Also known as exophthalmia, it’s caused by a hemorrhage produced by gas in the capillaries of the eye socket, affecting one or both eyes.
Your fish’s eye(s) will start to protrude from its head, and if left long enough without treatment, can fall out.
Not often fatal, however, if you don’t treat Popeye, it could spread and cause death.
- One or both eyes protruding
- Cloudy eye
- Bloodstained eye
- Ruptured eye
- Loss of vision
- General signs of lethargy
There are two types of Popeye: Unilateral and Bilateral. The root cause of a bilateral infection tends to be due to chronically poor water conditions for extended periods of time.
It’s generally found in aquariums that aren’t taken care of properly or have not fully established the nitrogen cycle.
While Unilateral Popeye may be caused by physical damage to the fish. This can include rough handling, collisions or fights between fish, and scraping the eye against hard objects.

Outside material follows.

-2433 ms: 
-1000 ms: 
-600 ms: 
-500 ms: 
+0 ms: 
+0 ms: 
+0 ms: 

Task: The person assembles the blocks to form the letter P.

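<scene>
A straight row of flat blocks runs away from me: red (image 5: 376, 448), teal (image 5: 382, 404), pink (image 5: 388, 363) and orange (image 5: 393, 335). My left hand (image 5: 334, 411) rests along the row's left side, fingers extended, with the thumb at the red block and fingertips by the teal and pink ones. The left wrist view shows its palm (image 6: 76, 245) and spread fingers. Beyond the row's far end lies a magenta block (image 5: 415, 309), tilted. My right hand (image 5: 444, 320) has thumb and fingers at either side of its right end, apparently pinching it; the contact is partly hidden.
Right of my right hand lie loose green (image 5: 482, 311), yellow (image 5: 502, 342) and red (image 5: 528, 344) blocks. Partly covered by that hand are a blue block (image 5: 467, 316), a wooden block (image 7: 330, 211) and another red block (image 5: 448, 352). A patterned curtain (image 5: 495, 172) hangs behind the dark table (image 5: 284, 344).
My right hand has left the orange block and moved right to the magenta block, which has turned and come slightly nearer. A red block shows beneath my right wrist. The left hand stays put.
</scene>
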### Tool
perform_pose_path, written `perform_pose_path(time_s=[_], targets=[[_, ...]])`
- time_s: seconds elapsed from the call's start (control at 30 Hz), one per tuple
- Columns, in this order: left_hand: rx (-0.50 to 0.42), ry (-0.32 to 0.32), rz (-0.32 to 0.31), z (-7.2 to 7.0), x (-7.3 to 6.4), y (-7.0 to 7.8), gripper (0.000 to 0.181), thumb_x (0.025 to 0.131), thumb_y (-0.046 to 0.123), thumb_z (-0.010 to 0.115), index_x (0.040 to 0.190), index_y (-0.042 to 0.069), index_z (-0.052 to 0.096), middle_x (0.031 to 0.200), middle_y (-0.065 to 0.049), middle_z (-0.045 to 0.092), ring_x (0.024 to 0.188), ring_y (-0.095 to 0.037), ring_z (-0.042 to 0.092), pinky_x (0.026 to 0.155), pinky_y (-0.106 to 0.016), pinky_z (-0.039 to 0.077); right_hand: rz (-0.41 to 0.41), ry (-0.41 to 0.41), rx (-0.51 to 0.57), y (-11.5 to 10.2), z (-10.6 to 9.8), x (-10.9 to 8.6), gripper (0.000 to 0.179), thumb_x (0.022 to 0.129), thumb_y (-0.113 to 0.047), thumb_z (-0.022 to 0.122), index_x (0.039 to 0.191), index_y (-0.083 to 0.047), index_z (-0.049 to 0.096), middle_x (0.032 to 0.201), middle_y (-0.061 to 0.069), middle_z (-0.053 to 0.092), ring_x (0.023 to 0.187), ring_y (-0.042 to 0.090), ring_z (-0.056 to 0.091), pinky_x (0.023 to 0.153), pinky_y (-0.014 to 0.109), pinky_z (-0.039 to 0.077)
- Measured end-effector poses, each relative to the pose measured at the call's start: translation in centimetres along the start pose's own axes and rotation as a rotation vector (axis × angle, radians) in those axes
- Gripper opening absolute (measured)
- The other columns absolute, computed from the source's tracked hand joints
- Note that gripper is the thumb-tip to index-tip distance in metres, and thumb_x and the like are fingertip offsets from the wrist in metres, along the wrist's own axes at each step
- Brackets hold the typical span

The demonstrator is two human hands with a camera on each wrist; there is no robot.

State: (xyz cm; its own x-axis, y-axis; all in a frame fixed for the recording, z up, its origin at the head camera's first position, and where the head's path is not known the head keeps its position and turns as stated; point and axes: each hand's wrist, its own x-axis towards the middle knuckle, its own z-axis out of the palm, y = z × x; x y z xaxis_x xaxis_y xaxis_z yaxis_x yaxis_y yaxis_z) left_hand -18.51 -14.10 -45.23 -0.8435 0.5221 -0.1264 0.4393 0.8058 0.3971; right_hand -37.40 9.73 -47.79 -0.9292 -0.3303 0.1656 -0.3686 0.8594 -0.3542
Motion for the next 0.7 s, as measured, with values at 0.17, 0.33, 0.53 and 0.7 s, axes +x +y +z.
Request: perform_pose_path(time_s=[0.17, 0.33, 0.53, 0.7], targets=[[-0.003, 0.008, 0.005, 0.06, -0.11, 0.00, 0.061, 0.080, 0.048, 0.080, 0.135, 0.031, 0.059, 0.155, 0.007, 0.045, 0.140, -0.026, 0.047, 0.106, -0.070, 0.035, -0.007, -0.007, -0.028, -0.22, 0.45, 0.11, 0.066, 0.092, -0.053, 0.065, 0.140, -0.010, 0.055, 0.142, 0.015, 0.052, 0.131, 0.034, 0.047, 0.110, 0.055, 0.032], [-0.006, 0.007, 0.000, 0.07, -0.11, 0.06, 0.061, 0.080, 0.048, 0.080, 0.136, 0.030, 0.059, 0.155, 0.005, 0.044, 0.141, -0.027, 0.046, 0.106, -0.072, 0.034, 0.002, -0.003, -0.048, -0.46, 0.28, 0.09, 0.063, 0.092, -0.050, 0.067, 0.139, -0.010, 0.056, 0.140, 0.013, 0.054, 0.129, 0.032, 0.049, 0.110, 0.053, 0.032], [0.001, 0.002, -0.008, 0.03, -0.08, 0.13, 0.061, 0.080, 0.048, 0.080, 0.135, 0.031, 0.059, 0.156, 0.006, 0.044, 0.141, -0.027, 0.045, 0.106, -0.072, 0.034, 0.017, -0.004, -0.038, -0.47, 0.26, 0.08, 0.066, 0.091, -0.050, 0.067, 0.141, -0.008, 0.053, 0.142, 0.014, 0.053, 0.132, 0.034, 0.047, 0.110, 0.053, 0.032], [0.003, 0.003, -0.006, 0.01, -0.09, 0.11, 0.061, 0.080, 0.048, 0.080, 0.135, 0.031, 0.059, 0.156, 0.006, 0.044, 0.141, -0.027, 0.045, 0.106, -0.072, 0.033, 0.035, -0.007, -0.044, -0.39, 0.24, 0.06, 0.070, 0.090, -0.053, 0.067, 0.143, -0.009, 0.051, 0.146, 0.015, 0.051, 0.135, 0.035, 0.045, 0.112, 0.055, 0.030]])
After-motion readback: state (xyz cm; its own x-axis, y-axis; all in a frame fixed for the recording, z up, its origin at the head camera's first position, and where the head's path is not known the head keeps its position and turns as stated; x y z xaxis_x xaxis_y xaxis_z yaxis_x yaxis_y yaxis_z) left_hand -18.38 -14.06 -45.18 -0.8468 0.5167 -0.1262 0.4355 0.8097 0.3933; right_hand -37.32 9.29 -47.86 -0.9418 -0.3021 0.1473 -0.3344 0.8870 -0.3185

Popeye can be difficult to treat because it consists of three different problems: damage to the cornea, accumulation of fluid behind the eye, and bacterial infection.
Assuming the fish is subjected to optimal water conditions and a balanced, vitamin-rich diet, minor corneal damage can improve over time.
And if your fish is healthy (in other regards), the swelling can diminish with time.
Epsom salt can be used to reduce swelling and should be used at a dose of 1-3 teaspoons per 5 gallons. It can be used to treat both salt and freshwater fish, however, it’s best to do so in a separate hospital tank.
Antibiotics and antibacterials similar to those used to treat fin rot can be useful for preventing damage to the cornea turning into full-blown Popeye.
However, once Popeye develops, different medications will be needed.